The bakers call it ‘good heart’ muffin and claim that it reduces cholesterol and it was developed by University of Queensland scientists to keep hearts healthy, a good alternative to popping up pills to reduce cholesterol.
UQ Centre for Nutrition and Food Sciences scientist and herself a good baker Nima Gunness who developed the muffin said it contained three grams of beta glucans found naturally in the cell walls of oats and cereals.
“There is good evidence that three grams or more of oats beta glucan consumption a day can help reduce cholesterol levels,” Gunness said, who is keen to produce a muffin as a product so taht people could eat it to help reduce cholesterol, lowering the risk of heart disease.
Gunness’s low-fat blueberry muffin was made to avoid the extra oat bran and beta glucan fibre and a commercial firm UniQuest and a UQ Business School student are finding out business potential for the muffin frozen and packaged for supermarket sales, cafés and health food outlets.

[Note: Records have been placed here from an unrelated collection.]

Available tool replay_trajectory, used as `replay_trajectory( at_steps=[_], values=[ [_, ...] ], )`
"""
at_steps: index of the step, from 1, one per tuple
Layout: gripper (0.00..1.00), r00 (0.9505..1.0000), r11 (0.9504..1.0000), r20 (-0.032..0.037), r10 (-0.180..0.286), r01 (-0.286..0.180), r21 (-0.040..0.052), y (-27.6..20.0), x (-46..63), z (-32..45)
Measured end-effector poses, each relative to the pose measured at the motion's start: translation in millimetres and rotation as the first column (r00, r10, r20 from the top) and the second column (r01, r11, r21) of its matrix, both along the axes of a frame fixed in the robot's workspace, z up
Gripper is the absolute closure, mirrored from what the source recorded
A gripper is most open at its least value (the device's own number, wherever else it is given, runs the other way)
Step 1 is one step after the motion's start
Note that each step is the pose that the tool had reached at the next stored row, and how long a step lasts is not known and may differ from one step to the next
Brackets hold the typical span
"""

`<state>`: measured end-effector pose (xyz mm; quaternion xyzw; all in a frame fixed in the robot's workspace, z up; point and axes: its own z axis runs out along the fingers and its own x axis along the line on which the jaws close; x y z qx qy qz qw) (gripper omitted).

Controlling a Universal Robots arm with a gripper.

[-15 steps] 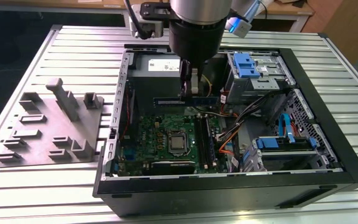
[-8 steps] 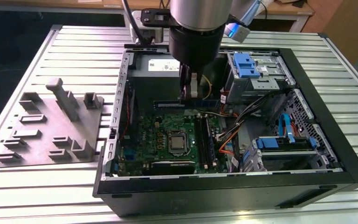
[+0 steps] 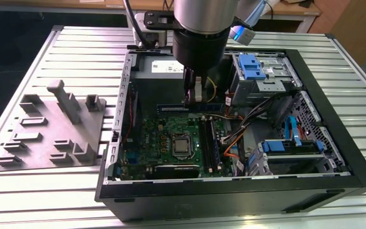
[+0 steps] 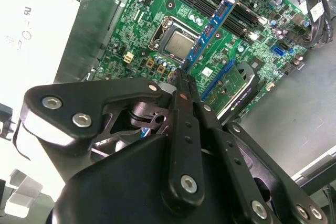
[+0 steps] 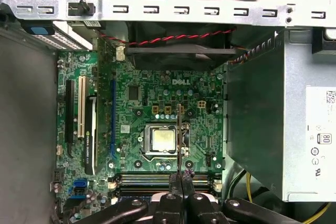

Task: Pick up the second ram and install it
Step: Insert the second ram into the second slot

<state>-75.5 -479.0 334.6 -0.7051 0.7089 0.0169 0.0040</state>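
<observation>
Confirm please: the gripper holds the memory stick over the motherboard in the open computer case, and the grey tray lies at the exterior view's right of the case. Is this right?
No. The grey tray lies at the exterior view's left of the computer case, as the exterior view shows. The rest is right: the gripper holds the memory stick over the motherboard.

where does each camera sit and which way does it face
Exterior view: off the arm, high over the slatted metal table, looking down into the open black computer case; the arm's silver-and-black wrist shows, its gripper shut on the long narrow blue-green memory stick.
Second wrist view: on the wrist, looking slantwise down the gripper at the green motherboard.
First wrist view: on the wrist, facing that board squarely, stick edge-on in the gripper.
Shared: all three show the gripped stick and the motherboard.
</observation>
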Motion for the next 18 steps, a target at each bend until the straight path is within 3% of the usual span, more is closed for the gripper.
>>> replay_trajectory(
  at_steps=[10, 14, 18],
  values=[
    [0.89, 1.0, 1.0, 0.0, -0.002, 0.002, -0.0002, 0.1, 0.0, 0.0],
    [0.89, 0.9981, 0.9981, 0.0, -0.062, 0.062, -0.0003, 0.1, 0.1, -0.4],
    [0.89, 0.991, 0.991, 0.0, -0.134, 0.134, -0.0002, 0.1, 0.1, -1.0]
  ],
)
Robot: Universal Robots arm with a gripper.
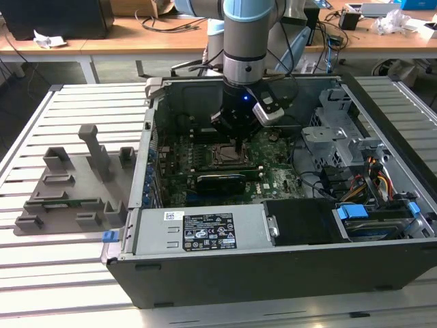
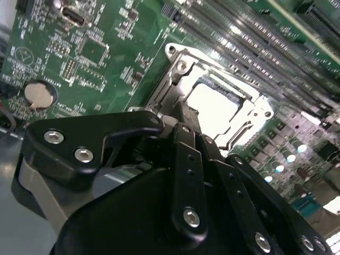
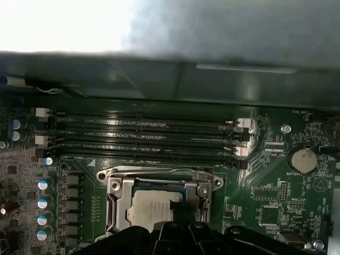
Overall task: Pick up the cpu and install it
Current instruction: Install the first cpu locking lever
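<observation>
I see the gripper [image 1: 235,143] low over the socket [image 1: 225,154] mid-frame in the exterior view; the first wrist view shows the cpu [image 3: 154,208] seated inside that frame. I cannot tell its finger state.

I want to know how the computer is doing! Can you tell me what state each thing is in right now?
cpu: lying flat inside the socket frame.
socket frame: open, not covering the chip.
gripper: down inside the case, right over the socket.
computer case: lying on its side, cover off.
memory slots: empty.
coin battery: seated in its holder.
grey fixture: on the table, outside the case.
</observation>
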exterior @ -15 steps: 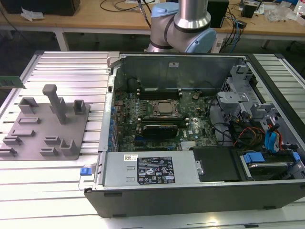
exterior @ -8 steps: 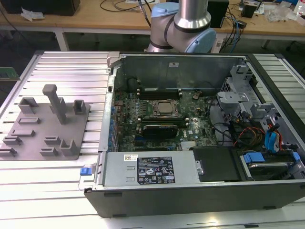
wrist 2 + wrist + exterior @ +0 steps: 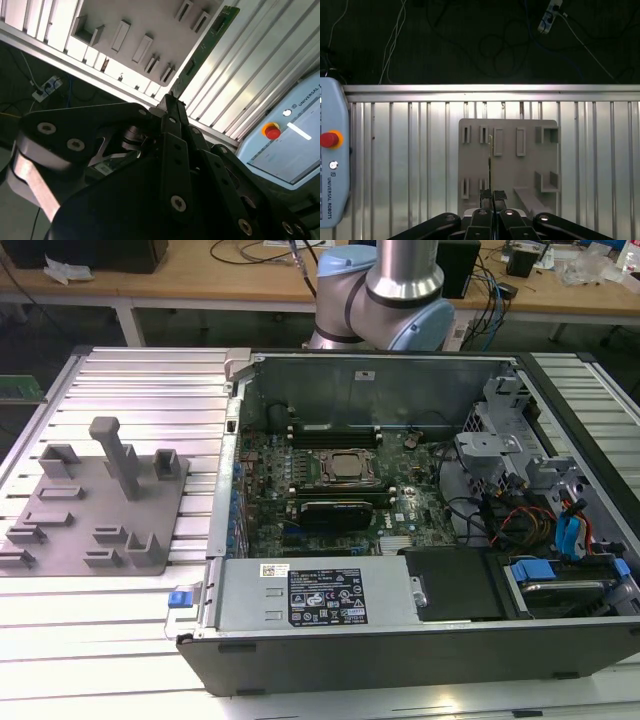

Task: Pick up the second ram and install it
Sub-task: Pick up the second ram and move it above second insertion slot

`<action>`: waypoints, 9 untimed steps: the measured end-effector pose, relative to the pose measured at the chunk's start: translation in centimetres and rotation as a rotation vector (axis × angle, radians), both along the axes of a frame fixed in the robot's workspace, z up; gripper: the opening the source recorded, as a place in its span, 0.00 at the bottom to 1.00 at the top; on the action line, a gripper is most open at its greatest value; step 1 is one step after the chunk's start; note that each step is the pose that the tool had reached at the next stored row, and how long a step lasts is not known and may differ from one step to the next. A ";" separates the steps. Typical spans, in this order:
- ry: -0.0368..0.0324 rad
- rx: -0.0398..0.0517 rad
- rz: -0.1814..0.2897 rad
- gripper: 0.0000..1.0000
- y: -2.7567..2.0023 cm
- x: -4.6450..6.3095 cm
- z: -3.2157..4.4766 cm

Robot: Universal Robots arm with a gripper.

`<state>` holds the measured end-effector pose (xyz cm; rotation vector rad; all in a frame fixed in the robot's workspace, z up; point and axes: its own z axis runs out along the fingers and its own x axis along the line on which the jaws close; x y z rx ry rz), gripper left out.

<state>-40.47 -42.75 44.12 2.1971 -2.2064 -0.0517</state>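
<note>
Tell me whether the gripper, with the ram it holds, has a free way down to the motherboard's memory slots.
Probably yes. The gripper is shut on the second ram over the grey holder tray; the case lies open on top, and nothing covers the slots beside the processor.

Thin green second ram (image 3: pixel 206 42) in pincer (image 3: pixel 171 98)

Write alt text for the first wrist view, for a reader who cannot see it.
The gripper is shut on the second ram, seen edge-on as a thin strip over the grey holder tray. The tray lies on a ribbed metal table, beside a control pendant with a red button.
</note>
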 end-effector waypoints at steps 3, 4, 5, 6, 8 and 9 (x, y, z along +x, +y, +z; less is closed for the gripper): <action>0.0000 0.0000 0.000 0.09 0.00 0.9 0.00; 0.0000 0.0000 0.000 0.09 0.00 1.1 0.00; -0.0001 0.0000 0.000 0.09 0.00 1.3 0.00; 0.0000 0.0000 0.000 0.09 0.00 1.4 0.00; 0.0000 0.0000 0.000 0.09 0.00 1.9 0.00; -0.0001 0.0000 0.000 0.09 0.00 2.3 0.00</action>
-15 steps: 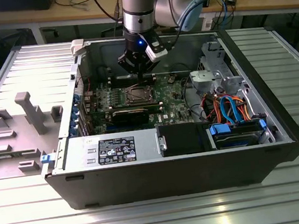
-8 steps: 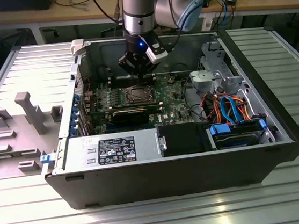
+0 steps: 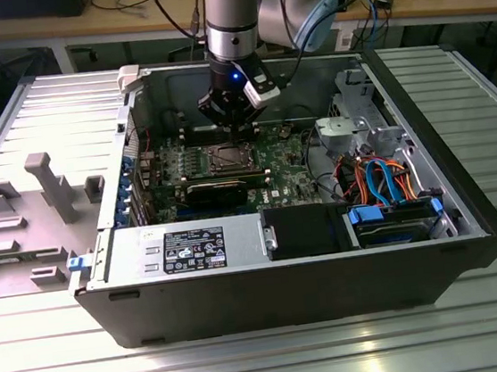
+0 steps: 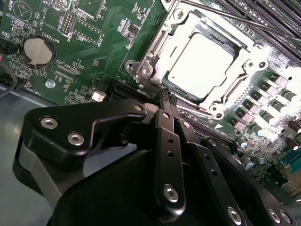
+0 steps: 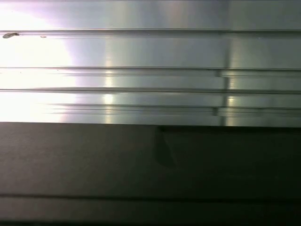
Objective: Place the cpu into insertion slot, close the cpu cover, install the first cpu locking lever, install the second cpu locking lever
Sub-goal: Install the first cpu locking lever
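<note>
exterior view: an open computer case (image 3: 286, 280) lies on its side on a ribbed metal surface (image 3: 459, 99). the arm reaches down into it, and the gripper (image 3: 234, 120) hangs just above the green motherboard (image 3: 291, 168), close beside the insertion slot (image 3: 227, 159).

second wrist view: the gripper (image 4: 167, 98) is clenched, its black fingertips (image 4: 162, 100) pressed together with nothing visible between them. they sit at the near edge of the socket. the cpu (image 4: 201, 66) lies flat in the slot with its silver top showing through the window of the cpu cover (image 4: 159, 49), which looks lowered around it. a coin cell battery (image 4: 36, 51) sits well apart on the board.

first wrist view: the ribbed surface (image 5: 141, 52) and a dark band beneath it that i take for the case wall (image 5: 141, 165).

risks, as i judge them: the tips are very near the cover's corner. a small sideways drift could catch the frame and lift or bend it. pressing down off target could put load on the chip and the socket contacts beneath it, or scrape the small parts beside the socket. if the cover is not fully flat, pushing on it could jam it.
</note>
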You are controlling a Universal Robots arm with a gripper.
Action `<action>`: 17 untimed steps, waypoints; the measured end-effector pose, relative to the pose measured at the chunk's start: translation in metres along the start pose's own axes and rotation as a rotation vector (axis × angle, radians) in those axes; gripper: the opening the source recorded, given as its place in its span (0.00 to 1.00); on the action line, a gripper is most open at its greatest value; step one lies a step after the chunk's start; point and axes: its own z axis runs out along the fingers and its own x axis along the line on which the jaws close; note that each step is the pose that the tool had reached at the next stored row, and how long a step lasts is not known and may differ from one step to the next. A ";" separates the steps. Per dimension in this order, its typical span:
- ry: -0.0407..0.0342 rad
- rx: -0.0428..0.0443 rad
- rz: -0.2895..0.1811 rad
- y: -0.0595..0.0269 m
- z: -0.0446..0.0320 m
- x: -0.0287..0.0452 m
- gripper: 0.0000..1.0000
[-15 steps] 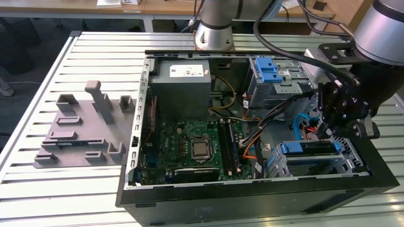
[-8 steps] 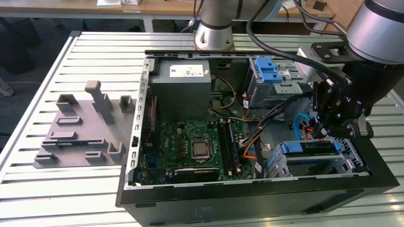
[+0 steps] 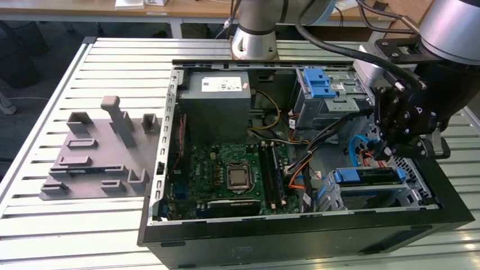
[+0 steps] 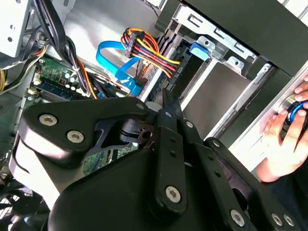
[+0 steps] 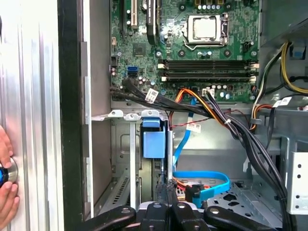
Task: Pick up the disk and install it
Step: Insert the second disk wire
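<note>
gripper (image 3: pixel 386 149) hangs inside the open computer case (image 3: pixel 300 236), fingers pinched together on nothing. the disk (image 3: pixel 367 176) sits just below it, already in the drive cage (image 3: pixel 420 194), its blue carrier end facing up, long axis running down into the bay.

An open computer case (image 3: pixel 300 236) lies on a slatted metal table (image 3: pixel 75 225), its green motherboard (image 3: pixel 225 169) exposed. A grey plastic slotted stand (image 3: pixel 98 152) sits beside it, toward the exterior view's left.
</note>
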 end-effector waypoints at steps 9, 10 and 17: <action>-0.0095 -0.0164 0.000 0.0001 -0.0071 -0.0021 0.11; -0.0093 -0.0177 0.000 0.0001 -0.0076 -0.0027 0.11; -0.0092 -0.0216 -0.001 0.0001 -0.0119 -0.0085 0.11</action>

“We are not suggesting that people go off any cholesterol-lowering medication. Rather, we are aiming to provide a convenient, healthy and very tasty way of helping to reduce cholesterol levels,” said Gunness.
Australian food firm Priestley’s Gourmet Delights has shown willingness to manufacture and taste-test a batch of ‘good heart’ muffins, she said.
“It’s very exciting to see a simple everyday product come out of some fairly complex research. Eating a muffin a day is a convenient way for people to improve their heart health,” says Gunness.